At step 774 a determination is made for a recommended policy based on the analysis performed at step 770 and the optional classification at step 772 . The determination may include instructions to proceed with the current medication without modification or to modify it. Modification of the treatment protocol may be for termination of the current medication, replacement with an alternative medication, or adjustment of the current treatment, e.g., by directing changes in treatment duration, drug dosage, and the like. May contain instructions. A recommended course of action for the current medication regimen is displayed at step 780 .
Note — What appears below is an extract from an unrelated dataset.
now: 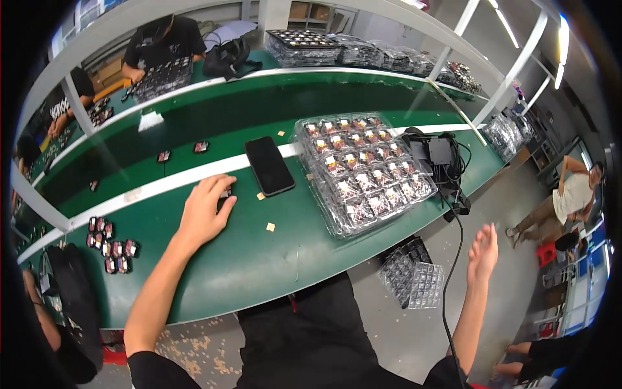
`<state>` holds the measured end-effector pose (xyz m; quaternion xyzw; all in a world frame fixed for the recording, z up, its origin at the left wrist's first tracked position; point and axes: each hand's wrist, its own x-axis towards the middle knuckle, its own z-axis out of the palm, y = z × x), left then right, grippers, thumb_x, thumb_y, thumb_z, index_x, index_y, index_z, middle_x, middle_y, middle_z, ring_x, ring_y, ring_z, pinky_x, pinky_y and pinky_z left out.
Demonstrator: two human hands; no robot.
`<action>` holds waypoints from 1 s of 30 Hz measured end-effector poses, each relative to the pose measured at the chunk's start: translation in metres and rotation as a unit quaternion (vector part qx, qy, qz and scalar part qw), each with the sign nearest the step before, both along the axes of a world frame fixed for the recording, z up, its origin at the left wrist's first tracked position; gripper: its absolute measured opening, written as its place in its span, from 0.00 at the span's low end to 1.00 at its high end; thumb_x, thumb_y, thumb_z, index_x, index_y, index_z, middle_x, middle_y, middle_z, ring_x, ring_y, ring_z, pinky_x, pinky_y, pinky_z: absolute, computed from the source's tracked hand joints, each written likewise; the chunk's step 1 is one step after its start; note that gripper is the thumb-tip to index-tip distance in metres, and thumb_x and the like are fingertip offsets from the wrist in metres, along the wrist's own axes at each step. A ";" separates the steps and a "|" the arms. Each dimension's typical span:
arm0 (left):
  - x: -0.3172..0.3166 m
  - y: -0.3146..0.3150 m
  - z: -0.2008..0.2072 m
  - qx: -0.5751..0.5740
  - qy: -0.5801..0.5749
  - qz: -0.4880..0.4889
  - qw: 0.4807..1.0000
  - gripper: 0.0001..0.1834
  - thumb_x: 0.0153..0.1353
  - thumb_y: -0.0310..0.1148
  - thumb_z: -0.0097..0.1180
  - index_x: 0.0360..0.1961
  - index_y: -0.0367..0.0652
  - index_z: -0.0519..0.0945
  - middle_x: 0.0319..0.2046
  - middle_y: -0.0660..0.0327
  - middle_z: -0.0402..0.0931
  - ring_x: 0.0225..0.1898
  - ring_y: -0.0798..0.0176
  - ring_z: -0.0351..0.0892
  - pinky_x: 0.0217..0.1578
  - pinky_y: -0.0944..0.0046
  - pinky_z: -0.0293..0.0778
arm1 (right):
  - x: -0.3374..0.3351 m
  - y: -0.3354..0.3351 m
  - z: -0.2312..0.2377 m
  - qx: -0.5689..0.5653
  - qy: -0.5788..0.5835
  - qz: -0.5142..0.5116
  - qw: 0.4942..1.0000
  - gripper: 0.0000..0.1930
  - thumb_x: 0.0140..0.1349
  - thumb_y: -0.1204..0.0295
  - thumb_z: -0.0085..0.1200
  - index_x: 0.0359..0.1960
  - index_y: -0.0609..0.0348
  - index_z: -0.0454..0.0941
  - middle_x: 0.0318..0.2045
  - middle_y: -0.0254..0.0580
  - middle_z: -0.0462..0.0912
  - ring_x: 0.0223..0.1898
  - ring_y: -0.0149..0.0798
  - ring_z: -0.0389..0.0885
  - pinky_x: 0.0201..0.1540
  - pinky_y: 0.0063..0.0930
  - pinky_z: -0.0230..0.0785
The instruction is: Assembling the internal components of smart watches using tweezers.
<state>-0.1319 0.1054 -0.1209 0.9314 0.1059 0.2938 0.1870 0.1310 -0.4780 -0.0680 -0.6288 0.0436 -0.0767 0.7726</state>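
My left hand [206,211] rests on the green bench, thumb and fingers closed around a small black part [225,192]; the fingers cover much of it. Past the bench's front edge, my right hand [483,254] is raised over the floor with fingers loosely extended and nothing in it. A black phone [270,166] lies just right of my left hand. Further right, a stack of clear plastic trays [327,206] holds rows of small black parts with pale squares on top. Several similar parts [111,246] are grouped at the left of the bench.
Small cream squares [270,227] lie on the bench. Two loose parts [201,148] sit beyond the white strip. Black adapters and cables [440,155] are right of the trays; one cable hangs near my right arm. Empty trays [426,285] lie on the floor. Other people work nearby.
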 end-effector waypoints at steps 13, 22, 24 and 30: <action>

Advantageously, step 744 of asking if the patient is currently on previously recommended medication, following the current measurement data with the retrieved (i.e. previously stored) measurement data. The method 700, including the analysis 770 of may allow continuous evaluation of the efficacy and adequacy of previously recommended pharmacotherapy regimens to be performed. This data may be stored, for example, in at least one external remote storage member 494 for later evaluation of the adequacy and outcome of various treatment protocols for patients with different profiles and co-morbidities.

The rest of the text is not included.